5

In NFA it is easy to make all previously non-final states accepting to make it match language of all substrings of a given language.

In Java regex engine, is there a way to find out if a string is a starting substring of a string that matches given regex?

expression regexX ~ "any start of", regexA = any normal regex

resulting expression "regexXregexA" matches all starting substrings of all matches of "regexA":

example:

regexA = a*b, matches "ab" and not "a"
  
"regexXa*b", matches "a" because it is a start of "ab" (and "aab")  

edit:

Since some people still fail to understand, here is a program test for this question:

import java.util.regex.*;
public class Test1 {
    public static void main(String args[]){
       String regex = "a*b";
       System.out.println(
       partialMatch(regex, "aaa");
       );
     }
public boolean partialMatch(String regex, String begining){
//return true if there is a string which matches the regex and    
//startsWith(but not equal) begining, false otherwise 
}
}

must result in true.

iantonuk
  • 1,178
  • 8
  • 28
  • Could you please explain what is your question about? – cn007b Feb 06 '17 at 17:15
  • Are you looking for a [word boundary](http://stackoverflow.com/questions/1324676/what-is-a-word-boundary-in-regexes)? – Eric Duminil Feb 06 '17 at 17:17
  • No, it's very clearly explains in the text of the question. What is regexX? – iantonuk Feb 06 '17 at 17:18
  • you have asked about **java** with no** java** tag. – Shakiba Moshiri Feb 06 '17 at 17:18
  • I will be ok if you post an answer in any other language. – iantonuk Feb 06 '17 at 17:19
  • 3
    "very clearly" is subjective IMHO. At least one other user didn't understand what your question is about. – Eric Duminil Feb 06 '17 at 17:21
  • You comment is illogical. I'm pretty sure there are more then 1 person who don't understand even calculus even though its questions are surely clearly explained. – iantonuk Feb 06 '17 at 17:24
  • Here is example to make it completely "unsubjective": import java.util.regex.*; public class Test1 { public static void main(String args[]){ String regex = "a*b"; System.out.println( Pattern.matches(regexX+regex, "aaa") ); } } – iantonuk Feb 06 '17 at 17:29
  • Find a regexX that will result in "true" – iantonuk Feb 06 '17 at 17:31
  • What do you mean by *"`"a"` matches `"regexXa*b"`"*? – axiac Feb 06 '17 at 17:44
  • I won't explain what a regular expression is here. Please read the question: I already posted a clear programming example. Just find some string x to substitute for regexX to make program output "true"; – iantonuk Feb 06 '17 at 17:50
  • 1
    What is **regexX**? a condition to test if there is the second part? and find your pattern if would be there? – Shakiba Moshiri Feb 06 '17 at 17:55
  • k-five, I don't understand your comment completely. What is regexX? is the question that I ask in the post. Why do you reask it me in the comments.. – iantonuk Feb 06 '17 at 18:04
  • This 'regexX+regex' looks like a string cat. Even with partial matching, you'd have to know which part matched. There is no magic bullet I don't think, to force it. –  Feb 09 '17 at 22:57

2 Answers2

12

What you're looking for is called partial matching, and it's natively supported by the Java regex API (for the record, other engines which offer this feature include PCRE and boost::regex).
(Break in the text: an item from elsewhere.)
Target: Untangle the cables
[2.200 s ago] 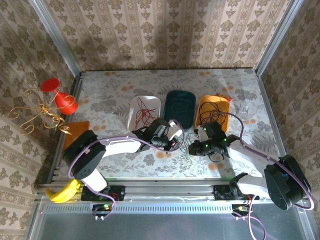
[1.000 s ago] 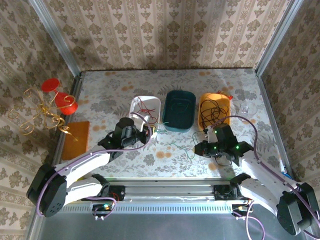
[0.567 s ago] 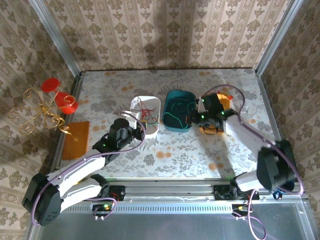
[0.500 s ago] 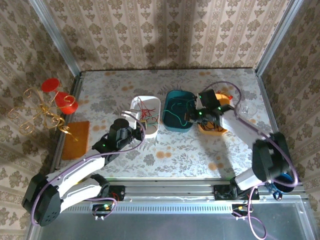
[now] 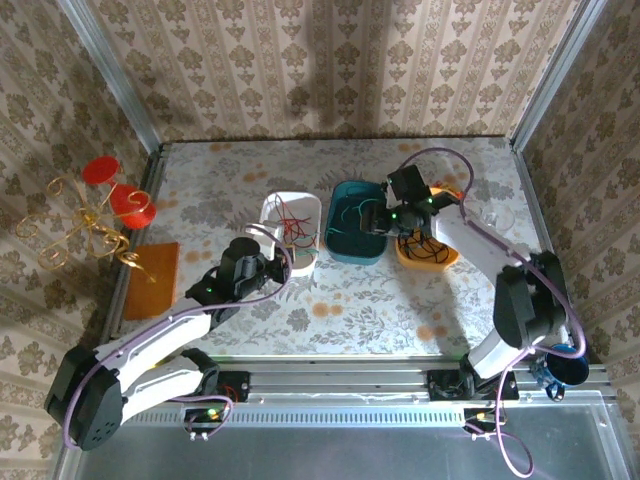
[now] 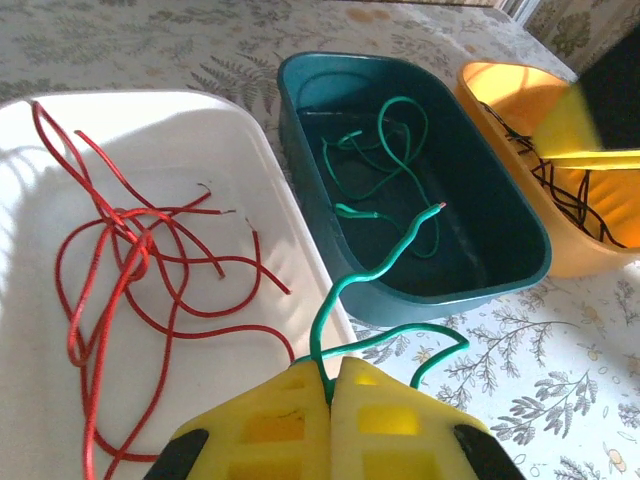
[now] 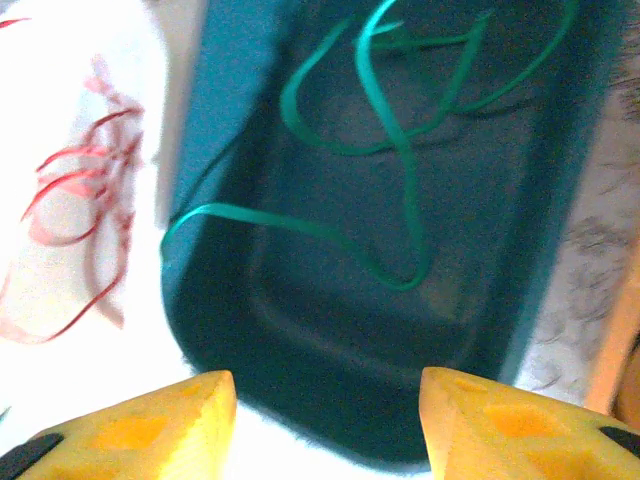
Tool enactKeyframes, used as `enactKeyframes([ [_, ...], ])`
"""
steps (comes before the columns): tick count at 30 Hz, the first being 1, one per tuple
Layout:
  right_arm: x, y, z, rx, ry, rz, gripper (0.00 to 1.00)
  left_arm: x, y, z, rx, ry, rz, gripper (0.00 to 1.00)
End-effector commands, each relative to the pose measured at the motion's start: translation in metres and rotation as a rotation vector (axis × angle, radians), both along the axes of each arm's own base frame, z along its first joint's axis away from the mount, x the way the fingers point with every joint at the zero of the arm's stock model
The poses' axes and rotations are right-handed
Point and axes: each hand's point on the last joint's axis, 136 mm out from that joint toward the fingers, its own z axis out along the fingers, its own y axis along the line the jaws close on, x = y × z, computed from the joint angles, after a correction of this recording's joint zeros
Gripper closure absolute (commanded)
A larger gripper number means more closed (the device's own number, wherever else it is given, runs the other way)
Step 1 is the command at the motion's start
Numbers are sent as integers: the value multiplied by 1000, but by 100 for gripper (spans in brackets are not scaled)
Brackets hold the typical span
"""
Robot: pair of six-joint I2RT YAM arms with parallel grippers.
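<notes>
My left gripper (image 6: 331, 378) is shut on a green cable (image 6: 345, 290) that rises from its yellow fingers toward the teal bin (image 6: 505, 275). From above, the left gripper (image 5: 285, 262) sits at the near edge of the white tray (image 5: 268, 212). Loose red cables (image 6: 130, 260) lie in that tray. More green cable (image 7: 400, 130) is coiled inside the teal bin (image 5: 345, 253). My right gripper (image 7: 325, 385) hangs open over the bin with nothing between its fingers; the top view has the right gripper (image 5: 373, 222) at the bin's right side. Black cables (image 5: 425, 238) lie in the orange bin (image 5: 442, 258).
A gold curly wire ornament (image 5: 85, 228) with red discs stands outside the left rail. An orange-brown pad (image 5: 150, 278) lies at the table's left edge. A clear glass object (image 5: 497, 215) sits right of the orange bin. Walls close three sides.
The right arm swung from the near middle of the table up to the teal bin and its jaws opened. The left gripper stayed shut on the green cable by the white tray.
</notes>
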Motion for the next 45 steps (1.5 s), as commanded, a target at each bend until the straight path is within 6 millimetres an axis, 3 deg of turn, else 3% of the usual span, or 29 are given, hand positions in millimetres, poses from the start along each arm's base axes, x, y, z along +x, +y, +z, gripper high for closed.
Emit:
enactKeyframes([
  [1,-47,47,14,153,-7,224,47,4,-20,23,-112,-19,-46,100],
  [4,-78,78,15,277,21,314,47,3,-34,26,-136,-13,-97,100],
  [6,-86,88,14,324,27,331,47,1,-42,28,-146,-13,-130,100],
  [11,-80,95,12,368,25,286,47,-6,-61,31,-154,-9,-200,100],
  [19,-68,98,16,394,1,237,47,-11,-74,28,-145,1,-233,100],
  [23,-61,93,10,381,-1,182,50,-11,-77,31,-154,-4,-242,100],
  [28,-50,83,2,398,-4,88,61,-16,-82,33,-166,0,-281,100],
  [42,-30,47,5,411,-69,-87,63,-38,-105,19,-184,96,-418,100],
  [45,-28,44,5,416,-65,-93,69,-37,-108,17,-187,95,-413,100],
])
You can tell if an input string matched partially by inspecting the result of the Matcher.hitEnd function, which tells if the match failed because the end of the input string was reached.

Pattern pattern = Pattern.compile("a*b");
Matcher matcher = pattern.matcher("aaa");
System.out.println("Matches: " + matcher.matches());
System.out.println("Partial match: " + matcher.hitEnd());

This outputs:

Matches: false
Partial match: true
Lucas Trzesniewski
  • 50,214
  • 11
  • 107
  • 158
  • Thank you, that's actually 1-to-1 mapping of the NFA idea. Could you elaborate about how the matches() implemented? Is the just an underlying NFA and if the input end is hit in a nonfinal state(both not accepting and not declining) the "hitEnd" flag gets up? – iantonuk Feb 09 '17 at 14:47
  • @bedbad I don't know the implementation details, but the idea behind it is like you described: if you end up in a nonfinal state with no more possible transitions (because there's no more input), then `hitEnd` will return `true`. – Lucas Trzesniewski Feb 09 '17 at 15:01
  • @bedbad BTW I recently answered a very similar question for JavaScript [here](http://stackoverflow.com/a/41580048/3764814), you may be interested as JS doesn't provide that feature out of the box and the workaround is (roughly) to rewrite the pattern to include `$` at every "point" in the regex, which is equivalent to marking all possible NFA states as final if the end of the input was reached. – Lucas Trzesniewski Feb 09 '17 at 15:09
  • Here's your bounty, sir. II couldn't find that, the question is fairly underrated in my opinion. Is it possible to do in java and C/C++ as well? can you link the source boost:regex where it is implemented? – iantonuk Feb 09 '17 at 15:43
  • Yes, you can use PCRE for C and C++, and boost::regex for C++. Here's the [boost partial match doc](http://www.boost.org/doc/libs/1_63_0/libs/regex/doc/html/boost_regex/partial_matches.html), and here's the [PCRE2 doc about partial matching](http://www.pcre.org/current/doc/html/pcre2partial.html) – Lucas Trzesniewski Feb 09 '17 at 15:56
3

In NFA it is easy to make all previously non-final states accepting to make it match language of all substrings of a given language.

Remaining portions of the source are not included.